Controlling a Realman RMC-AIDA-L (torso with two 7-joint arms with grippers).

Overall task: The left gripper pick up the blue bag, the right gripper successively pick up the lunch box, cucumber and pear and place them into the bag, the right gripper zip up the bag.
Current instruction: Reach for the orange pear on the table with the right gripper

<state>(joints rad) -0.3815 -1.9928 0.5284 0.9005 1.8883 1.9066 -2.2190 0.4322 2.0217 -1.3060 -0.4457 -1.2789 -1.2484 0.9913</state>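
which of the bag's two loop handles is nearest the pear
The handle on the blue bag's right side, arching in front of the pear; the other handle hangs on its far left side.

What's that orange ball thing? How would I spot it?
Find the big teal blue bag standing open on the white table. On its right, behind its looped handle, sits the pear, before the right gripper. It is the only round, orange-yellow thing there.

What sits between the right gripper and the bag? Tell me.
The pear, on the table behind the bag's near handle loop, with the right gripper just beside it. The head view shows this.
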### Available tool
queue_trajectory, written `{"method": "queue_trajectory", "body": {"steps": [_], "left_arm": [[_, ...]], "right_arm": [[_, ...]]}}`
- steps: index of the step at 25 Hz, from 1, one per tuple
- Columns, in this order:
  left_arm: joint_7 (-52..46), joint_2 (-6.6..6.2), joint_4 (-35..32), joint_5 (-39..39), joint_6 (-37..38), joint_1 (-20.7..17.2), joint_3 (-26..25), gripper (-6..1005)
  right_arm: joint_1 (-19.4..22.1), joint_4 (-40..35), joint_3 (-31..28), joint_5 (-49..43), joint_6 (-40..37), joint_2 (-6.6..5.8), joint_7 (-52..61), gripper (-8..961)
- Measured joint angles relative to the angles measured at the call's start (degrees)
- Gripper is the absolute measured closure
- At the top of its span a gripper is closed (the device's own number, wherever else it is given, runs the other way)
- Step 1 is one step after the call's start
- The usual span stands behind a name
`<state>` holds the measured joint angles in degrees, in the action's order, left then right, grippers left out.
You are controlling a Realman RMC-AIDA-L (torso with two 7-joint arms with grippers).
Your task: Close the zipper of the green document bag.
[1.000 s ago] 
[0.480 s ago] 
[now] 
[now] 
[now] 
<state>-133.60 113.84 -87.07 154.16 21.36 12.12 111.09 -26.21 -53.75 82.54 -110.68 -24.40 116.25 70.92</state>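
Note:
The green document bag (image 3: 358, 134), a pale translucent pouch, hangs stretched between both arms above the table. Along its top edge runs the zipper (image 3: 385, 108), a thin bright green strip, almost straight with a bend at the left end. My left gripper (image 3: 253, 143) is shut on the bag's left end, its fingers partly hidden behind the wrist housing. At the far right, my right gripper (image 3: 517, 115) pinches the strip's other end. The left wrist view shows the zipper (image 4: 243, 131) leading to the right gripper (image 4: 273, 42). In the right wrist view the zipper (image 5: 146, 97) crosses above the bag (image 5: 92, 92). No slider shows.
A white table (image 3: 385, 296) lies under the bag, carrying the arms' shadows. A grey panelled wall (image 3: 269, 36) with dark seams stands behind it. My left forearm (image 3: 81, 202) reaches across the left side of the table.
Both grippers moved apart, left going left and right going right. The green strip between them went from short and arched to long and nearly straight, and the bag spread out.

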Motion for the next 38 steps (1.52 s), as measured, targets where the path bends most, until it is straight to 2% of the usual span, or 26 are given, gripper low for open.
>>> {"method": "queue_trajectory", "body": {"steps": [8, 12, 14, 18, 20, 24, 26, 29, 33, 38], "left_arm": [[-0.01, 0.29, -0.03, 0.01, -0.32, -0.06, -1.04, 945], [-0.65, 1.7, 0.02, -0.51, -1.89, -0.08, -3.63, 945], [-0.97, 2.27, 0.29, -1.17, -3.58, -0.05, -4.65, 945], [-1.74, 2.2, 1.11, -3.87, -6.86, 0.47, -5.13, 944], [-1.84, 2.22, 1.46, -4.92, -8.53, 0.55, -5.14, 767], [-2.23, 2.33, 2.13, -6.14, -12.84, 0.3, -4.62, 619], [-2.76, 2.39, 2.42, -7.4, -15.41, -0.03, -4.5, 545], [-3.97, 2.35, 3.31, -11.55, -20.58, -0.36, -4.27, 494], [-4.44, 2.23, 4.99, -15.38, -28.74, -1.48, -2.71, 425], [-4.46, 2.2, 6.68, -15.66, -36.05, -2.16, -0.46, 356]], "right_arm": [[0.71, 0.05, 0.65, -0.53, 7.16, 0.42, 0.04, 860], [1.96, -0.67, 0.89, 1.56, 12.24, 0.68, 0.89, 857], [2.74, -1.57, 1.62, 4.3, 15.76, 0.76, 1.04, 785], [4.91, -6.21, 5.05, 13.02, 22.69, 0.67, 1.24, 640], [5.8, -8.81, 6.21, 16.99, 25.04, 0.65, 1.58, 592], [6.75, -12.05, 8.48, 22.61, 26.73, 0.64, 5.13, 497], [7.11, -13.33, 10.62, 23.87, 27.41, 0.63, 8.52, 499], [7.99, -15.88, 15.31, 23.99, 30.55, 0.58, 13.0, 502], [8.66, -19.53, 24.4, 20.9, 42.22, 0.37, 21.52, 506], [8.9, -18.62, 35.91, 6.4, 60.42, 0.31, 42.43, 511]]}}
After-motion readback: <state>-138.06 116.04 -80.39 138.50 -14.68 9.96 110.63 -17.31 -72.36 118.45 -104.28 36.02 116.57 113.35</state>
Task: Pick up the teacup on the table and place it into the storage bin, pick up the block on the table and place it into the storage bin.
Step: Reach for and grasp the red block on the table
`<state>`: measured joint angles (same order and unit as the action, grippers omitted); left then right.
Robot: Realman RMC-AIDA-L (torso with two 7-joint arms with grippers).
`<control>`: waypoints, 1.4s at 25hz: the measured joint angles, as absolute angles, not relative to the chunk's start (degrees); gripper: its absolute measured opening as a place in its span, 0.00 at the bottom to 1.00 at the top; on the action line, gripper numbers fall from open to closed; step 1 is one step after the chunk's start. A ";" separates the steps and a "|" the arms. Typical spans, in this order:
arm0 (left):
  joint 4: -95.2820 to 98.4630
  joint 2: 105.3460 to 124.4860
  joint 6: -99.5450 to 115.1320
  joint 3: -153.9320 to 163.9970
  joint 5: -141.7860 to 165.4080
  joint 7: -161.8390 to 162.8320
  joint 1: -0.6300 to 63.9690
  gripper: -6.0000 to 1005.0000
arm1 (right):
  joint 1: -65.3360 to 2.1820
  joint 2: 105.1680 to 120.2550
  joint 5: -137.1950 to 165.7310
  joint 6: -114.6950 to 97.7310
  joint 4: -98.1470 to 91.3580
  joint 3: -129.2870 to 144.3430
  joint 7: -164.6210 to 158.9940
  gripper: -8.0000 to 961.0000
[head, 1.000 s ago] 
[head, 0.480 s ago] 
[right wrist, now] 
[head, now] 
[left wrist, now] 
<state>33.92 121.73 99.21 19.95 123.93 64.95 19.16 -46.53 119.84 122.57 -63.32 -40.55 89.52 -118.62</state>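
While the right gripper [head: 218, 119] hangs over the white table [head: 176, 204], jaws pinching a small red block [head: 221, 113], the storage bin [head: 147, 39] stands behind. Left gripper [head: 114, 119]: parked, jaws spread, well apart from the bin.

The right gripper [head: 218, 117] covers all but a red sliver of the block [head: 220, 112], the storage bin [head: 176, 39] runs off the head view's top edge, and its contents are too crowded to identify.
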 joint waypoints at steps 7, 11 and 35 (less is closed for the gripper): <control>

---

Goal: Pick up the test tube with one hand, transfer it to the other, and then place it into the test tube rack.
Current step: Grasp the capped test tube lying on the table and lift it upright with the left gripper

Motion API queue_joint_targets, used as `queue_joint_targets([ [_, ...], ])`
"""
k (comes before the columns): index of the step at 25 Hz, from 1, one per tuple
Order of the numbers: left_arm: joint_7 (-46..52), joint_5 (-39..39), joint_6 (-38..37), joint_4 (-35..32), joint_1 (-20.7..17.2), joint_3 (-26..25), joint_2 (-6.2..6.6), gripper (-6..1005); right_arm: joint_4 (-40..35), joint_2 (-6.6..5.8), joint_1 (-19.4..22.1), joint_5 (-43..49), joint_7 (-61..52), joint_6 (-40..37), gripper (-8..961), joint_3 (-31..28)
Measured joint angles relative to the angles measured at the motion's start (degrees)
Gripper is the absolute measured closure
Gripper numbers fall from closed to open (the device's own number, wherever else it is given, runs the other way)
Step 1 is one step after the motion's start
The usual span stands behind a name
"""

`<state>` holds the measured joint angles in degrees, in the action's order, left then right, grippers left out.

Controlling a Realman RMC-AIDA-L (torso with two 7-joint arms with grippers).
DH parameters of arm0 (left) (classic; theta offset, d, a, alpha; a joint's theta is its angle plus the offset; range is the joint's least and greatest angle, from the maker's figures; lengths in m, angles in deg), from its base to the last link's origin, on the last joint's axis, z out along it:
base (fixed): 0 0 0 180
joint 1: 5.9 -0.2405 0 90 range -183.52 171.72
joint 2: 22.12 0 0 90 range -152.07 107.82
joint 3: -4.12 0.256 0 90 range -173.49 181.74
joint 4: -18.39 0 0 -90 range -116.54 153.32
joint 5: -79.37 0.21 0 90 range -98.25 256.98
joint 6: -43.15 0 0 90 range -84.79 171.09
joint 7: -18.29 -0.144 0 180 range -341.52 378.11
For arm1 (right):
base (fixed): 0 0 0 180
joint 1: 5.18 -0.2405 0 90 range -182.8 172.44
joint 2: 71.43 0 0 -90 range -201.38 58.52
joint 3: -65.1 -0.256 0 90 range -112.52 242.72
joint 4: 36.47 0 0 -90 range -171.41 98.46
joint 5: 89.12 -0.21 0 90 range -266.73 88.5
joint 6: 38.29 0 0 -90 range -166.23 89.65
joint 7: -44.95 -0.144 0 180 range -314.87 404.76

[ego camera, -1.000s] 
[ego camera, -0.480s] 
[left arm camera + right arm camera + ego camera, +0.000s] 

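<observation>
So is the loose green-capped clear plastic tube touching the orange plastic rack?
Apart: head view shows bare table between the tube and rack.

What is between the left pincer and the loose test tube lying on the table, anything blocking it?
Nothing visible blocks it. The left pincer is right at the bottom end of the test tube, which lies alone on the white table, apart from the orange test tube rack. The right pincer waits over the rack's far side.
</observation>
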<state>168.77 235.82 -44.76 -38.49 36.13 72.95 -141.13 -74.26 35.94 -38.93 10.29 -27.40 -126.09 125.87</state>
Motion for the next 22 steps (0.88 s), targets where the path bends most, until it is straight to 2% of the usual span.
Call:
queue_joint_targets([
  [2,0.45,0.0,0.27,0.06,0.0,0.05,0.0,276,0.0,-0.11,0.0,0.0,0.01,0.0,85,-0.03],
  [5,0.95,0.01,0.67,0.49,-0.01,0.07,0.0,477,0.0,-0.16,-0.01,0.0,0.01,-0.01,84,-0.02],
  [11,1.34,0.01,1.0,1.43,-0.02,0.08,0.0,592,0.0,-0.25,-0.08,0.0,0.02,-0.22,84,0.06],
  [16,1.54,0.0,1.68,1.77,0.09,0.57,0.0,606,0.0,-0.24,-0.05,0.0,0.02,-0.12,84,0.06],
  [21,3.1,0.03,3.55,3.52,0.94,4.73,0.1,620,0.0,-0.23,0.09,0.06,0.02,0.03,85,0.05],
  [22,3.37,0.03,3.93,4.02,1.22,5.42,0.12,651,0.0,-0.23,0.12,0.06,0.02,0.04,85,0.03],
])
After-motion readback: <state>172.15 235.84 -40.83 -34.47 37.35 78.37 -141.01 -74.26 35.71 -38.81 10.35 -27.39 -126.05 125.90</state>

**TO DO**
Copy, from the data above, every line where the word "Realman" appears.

**EXERCISE SOLUTION**
Controlling a Realman RMC-AIDA-L (torso with two 7-joint arms with grippers).
You are controlling a Realman RMC-AIDA-L (torso with two 7-joint arms with grippers).
Robot: Realman RMC-AIDA-L (torso with two 7-joint arms with grippers).
Controlling a Realman RMC-AIDA-L (torso with two 7-joint arms with grippers).

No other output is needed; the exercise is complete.